First there was a face
Throughout human history, access control is standing on three fundamental factors: “Something you know, something you have or something you are”. People evolved from using primarily their appearance (something they are) to hundreds or even thousands years of physical keys and “something you have” factor domination, while passwords or secret keys were used occasionally.
Modern society quickly adopt new kinds of implementations of protecting their properties and data. With all sorts of computers automating many aspects of our life, it took less than 40 years to make passwords, pins and even our own biometric data a usual thing for many people around the world. What doesn’t change is all three factors’ major usage patterns and flaws:
- We have to memorize passwords, secret words and pins. Simple passwords can be “cracked”, complex are easy to forget.
- Keys must be with us. As any physical thing, it may be stolen, lost or fabricated.
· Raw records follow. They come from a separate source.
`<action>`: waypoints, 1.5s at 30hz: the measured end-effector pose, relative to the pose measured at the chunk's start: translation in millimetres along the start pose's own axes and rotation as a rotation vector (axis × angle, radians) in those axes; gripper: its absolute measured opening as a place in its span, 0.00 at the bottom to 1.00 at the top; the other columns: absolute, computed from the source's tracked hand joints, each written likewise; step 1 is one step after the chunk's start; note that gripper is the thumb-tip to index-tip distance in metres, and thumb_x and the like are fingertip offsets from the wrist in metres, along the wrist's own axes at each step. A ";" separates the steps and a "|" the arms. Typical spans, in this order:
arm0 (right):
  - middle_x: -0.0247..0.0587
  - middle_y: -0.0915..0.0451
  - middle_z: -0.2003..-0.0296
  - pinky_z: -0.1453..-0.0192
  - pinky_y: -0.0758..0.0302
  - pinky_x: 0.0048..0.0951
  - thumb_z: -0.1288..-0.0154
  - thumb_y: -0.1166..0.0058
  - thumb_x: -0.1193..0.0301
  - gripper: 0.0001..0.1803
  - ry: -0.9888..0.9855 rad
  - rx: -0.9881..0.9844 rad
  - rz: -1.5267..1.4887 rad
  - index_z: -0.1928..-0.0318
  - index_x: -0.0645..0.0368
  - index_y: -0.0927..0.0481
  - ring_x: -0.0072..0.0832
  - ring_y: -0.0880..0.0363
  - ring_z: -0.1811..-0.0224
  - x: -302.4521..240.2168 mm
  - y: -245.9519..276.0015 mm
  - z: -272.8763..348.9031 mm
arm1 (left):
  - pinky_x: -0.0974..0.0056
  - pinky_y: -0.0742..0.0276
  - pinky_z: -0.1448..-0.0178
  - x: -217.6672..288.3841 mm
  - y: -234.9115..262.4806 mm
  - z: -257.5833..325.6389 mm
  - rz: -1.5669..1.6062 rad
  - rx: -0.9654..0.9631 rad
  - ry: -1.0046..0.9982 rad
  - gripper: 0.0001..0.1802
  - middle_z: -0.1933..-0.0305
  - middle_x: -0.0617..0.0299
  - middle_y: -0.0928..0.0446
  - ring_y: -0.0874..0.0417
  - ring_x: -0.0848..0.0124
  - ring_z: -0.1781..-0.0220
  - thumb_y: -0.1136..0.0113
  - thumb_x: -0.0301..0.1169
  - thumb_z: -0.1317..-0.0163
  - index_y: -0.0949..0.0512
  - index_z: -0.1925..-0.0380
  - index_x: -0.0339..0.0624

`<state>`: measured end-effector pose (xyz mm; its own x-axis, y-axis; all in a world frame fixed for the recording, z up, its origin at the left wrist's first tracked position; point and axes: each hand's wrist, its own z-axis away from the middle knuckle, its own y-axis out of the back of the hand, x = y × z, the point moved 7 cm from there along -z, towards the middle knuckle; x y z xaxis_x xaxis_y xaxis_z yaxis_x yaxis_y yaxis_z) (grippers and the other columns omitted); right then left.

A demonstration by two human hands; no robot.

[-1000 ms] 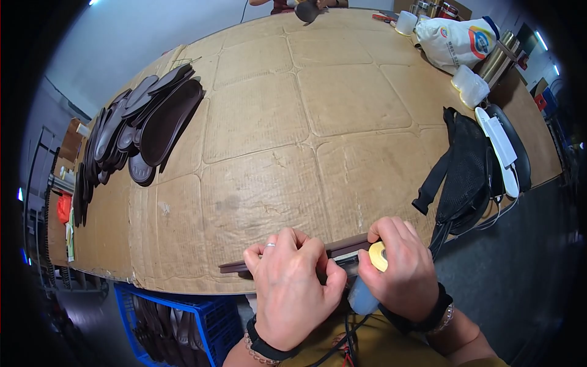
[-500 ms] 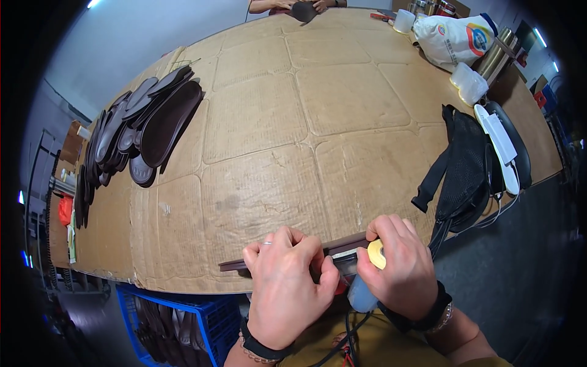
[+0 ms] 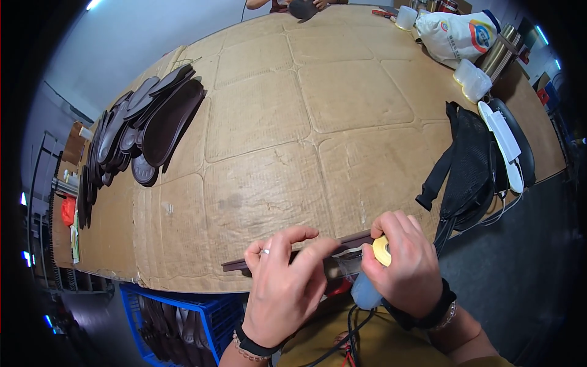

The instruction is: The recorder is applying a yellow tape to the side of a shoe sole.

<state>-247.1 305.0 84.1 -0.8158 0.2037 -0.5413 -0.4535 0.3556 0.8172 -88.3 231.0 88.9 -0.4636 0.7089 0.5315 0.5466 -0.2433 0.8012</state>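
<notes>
A dark brown strip-like piece (image 3: 235, 266), seen edge-on, lies along the table's front edge beneath both hands. My left hand (image 3: 284, 290) is over its left part, thumb and index finger apart and pointing right; the other fingers curl beside the piece. My right hand (image 3: 406, 269) grips a roll of yellow tape (image 3: 381, 251) by the piece's right end. A short pale strip (image 3: 351, 252) runs from the roll toward my left thumb; whether they touch is unclear. A bluish translucent object (image 3: 365, 292) is below my right hand, partly hidden.
Dark brown insoles (image 3: 147, 122) are piled at the left of the cardboard-covered table (image 3: 263, 183). A black mesh bag (image 3: 468, 171) and white power strip (image 3: 504, 147) lie right. A blue crate (image 3: 214, 324) stands below the front edge. Across the table, another person's hands hold a dark piece (image 3: 302, 8).
My left thumb and index finger have lifted and spread apart above the brown piece. My right hand has shifted slightly right with the tape roll. The view has shifted a little.
</notes>
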 end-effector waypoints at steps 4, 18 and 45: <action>0.41 0.23 0.63 0.56 0.21 0.41 0.44 0.30 0.75 0.16 0.015 0.005 0.005 0.59 0.58 0.25 0.43 0.22 0.59 -0.2 -0.6 -0.6 | 0.48 0.35 0.31 3.4 -0.9 5.9 -0.095 -0.037 -0.225 0.33 0.37 0.63 0.22 0.21 0.64 0.37 0.28 0.31 0.44 0.14 0.36 0.70; 0.40 0.24 0.64 0.58 0.22 0.40 0.44 0.30 0.75 0.16 0.033 0.028 0.028 0.60 0.57 0.25 0.42 0.22 0.60 -0.5 -0.9 -1.4 | 0.51 0.31 0.38 2.5 -12.2 5.8 -0.337 -0.112 -0.343 0.26 0.33 0.62 0.25 0.23 0.66 0.39 0.39 0.37 0.34 0.16 0.35 0.72; 0.41 0.25 0.65 0.59 0.21 0.40 0.43 0.30 0.75 0.15 0.066 0.032 0.018 0.61 0.57 0.26 0.42 0.22 0.61 0.8 0.7 -0.9 | 0.62 0.17 0.49 3.6 -4.4 0.3 -0.083 -0.010 -0.432 0.15 0.48 0.61 0.15 0.13 0.64 0.48 0.34 0.28 0.43 0.13 0.55 0.43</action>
<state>-248.4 304.6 84.4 -0.8460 0.1505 -0.5115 -0.4275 0.3819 0.8194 -92.1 234.8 87.2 -0.1697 0.9376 0.3035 0.5119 -0.1793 0.8401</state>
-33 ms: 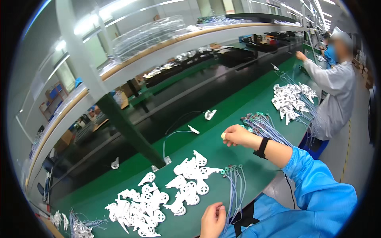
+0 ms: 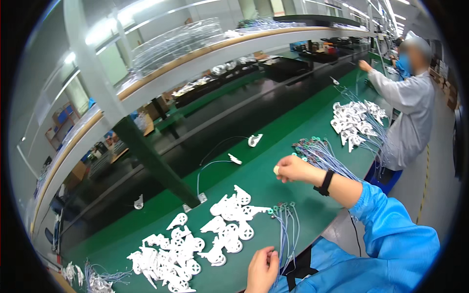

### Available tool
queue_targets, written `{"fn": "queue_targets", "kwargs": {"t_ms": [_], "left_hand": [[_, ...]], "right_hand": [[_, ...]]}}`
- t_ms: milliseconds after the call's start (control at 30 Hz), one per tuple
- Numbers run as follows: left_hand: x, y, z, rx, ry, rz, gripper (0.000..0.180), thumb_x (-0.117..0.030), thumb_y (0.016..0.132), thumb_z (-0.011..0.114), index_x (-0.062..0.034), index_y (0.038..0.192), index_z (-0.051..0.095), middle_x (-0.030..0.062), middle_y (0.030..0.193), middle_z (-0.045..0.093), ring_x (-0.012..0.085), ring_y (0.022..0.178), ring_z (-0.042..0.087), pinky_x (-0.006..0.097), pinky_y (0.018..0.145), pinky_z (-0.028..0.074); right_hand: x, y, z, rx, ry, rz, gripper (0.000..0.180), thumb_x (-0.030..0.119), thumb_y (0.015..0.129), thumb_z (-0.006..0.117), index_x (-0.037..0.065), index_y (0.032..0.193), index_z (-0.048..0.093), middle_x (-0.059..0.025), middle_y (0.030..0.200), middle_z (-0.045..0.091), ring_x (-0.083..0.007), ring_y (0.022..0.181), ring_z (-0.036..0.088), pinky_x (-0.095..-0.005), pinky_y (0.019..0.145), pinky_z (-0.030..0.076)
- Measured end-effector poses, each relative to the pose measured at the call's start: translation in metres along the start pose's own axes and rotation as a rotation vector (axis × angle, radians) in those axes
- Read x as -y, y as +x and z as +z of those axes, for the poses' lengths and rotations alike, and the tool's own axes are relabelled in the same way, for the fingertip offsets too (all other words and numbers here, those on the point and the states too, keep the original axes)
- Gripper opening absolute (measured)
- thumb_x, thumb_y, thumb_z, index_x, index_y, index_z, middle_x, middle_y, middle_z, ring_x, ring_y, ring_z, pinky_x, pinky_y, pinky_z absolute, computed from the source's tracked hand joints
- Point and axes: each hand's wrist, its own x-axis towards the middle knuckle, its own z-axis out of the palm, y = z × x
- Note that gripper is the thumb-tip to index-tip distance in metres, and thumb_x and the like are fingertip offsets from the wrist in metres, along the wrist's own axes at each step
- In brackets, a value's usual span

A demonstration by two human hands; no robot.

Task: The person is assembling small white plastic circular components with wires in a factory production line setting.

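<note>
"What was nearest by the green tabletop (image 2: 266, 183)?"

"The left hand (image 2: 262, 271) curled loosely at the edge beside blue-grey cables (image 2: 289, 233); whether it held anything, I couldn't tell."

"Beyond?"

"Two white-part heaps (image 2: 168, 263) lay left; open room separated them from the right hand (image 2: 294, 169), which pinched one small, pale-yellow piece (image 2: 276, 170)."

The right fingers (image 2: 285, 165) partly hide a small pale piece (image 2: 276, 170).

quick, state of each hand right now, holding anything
Left hand: loosely curled; cannot tell whether it holds anything.
Right hand: closed, pinching a small pale yellow piece.
</note>
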Motion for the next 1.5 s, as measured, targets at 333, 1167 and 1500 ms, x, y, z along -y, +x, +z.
{"fn": "queue_targets", "kwargs": {"t_ms": [333, 1167, 1500], "left_hand": [[0.032, 0.057, -0.020, -0.196, 0.560, 0.130, 0.022, -0.005, 0.077, 0.062, 0.0003, 0.097, 0.056, 0.0163, 0.089, 0.052, 0.0327, 0.084, 0.052, 0.042, 0.077, 0.042], [0.023, 0.048, -0.012, -0.117, 0.701, 0.279, 0.015, -0.001, 0.073, 0.062, 0.0002, 0.086, 0.056, 0.0197, 0.091, 0.047, 0.0383, 0.085, 0.046, 0.045, 0.076, 0.040], [-0.002, -0.007, -0.019, -0.147, -0.558, -0.291, 0.006, -0.007, 0.090, 0.055, -0.0050, 0.086, 0.051, 0.0087, 0.081, 0.060, 0.0167, 0.070, 0.059, 0.028, 0.064, 0.049]], "right_hand": [[-0.055, -0.103, 0.017, 0.093, -0.556, 0.065, 0.039, 0.036, 0.081, 0.059, -0.002, 0.077, 0.066, -0.0242, 0.077, 0.064, -0.0383, 0.078, 0.063, -0.0452, 0.073, 0.049], [-0.026, -0.157, -0.053, -0.059, 0.730, -0.018, 0.013, 0.016, 0.092, 0.051, 0.005, 0.093, 0.045, -0.0143, 0.080, 0.063, -0.0140, 0.050, 0.058, -0.0226, 0.040, 0.042], [0.016, -0.224, -0.070, -0.484, 0.484, -0.912, 0.015, 0.016, 0.096, 0.044, 0.004, 0.100, 0.036, -0.0196, 0.069, 0.058, -0.0165, 0.046, 0.052, -0.0234, 0.041, 0.045]]}}
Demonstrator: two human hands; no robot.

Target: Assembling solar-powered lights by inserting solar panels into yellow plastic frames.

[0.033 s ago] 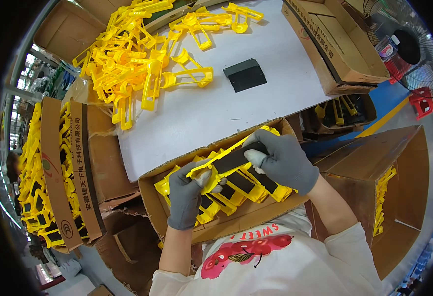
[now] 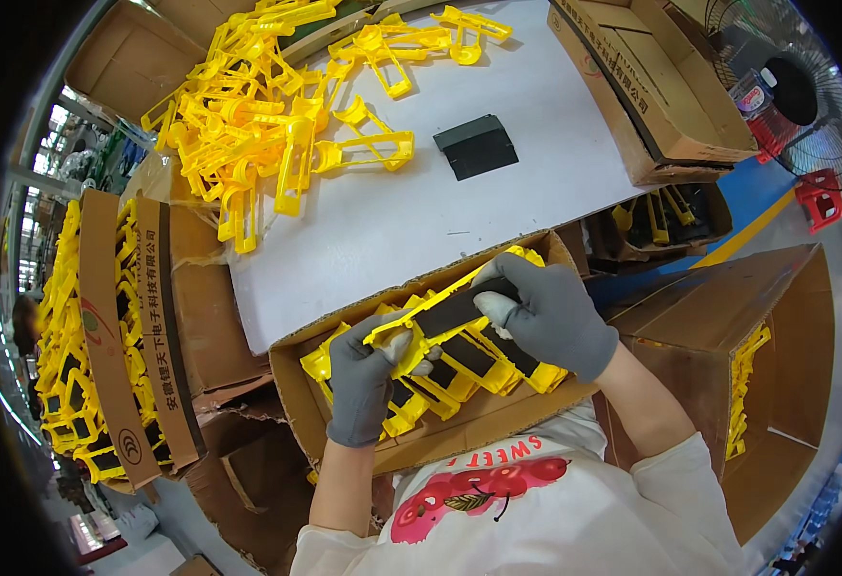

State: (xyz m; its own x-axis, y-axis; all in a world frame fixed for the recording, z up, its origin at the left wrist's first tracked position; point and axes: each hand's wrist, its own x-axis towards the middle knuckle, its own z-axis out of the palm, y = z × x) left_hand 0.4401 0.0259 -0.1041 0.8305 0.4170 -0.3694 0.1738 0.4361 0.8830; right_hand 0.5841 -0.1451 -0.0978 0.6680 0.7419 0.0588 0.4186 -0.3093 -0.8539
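Over a carton point(image 2: 498, 425), gloved hands point(image 2: 557, 315), yellow frame point(image 2: 413, 353) held, black strip point(image 2: 452, 312) inside

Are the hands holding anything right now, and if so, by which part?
Yes, a yellow frame with a black panel: the left hand grips its lower-left end, the right hand its upper-right end.

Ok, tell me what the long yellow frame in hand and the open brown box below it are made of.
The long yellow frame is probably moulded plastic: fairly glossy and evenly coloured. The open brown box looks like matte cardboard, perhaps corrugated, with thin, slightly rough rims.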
- Physical appearance was the first factor humanity started using, and we still use it every day with our family, friends and coworkers. Our fingers, faces and eyes are always with us. They are relatively hard to fake, and virtually impossible to steal. However, we only recently started using this factor for automated access control. It took awhile before machines learned how to confidently recognize fingerprints, iris and faces. There is still a long way to go, but we can certainly say that the factor of what we are is in many ways the present and definitely the future of access control.
Fingerprint, iris scan and face image are the most developed biometric authentication techniques. Choosing between robustness, performance, anti-spoofing, convenience and privacy, the industry sees facial identification, with its latest advancements, as a balance between all important factors.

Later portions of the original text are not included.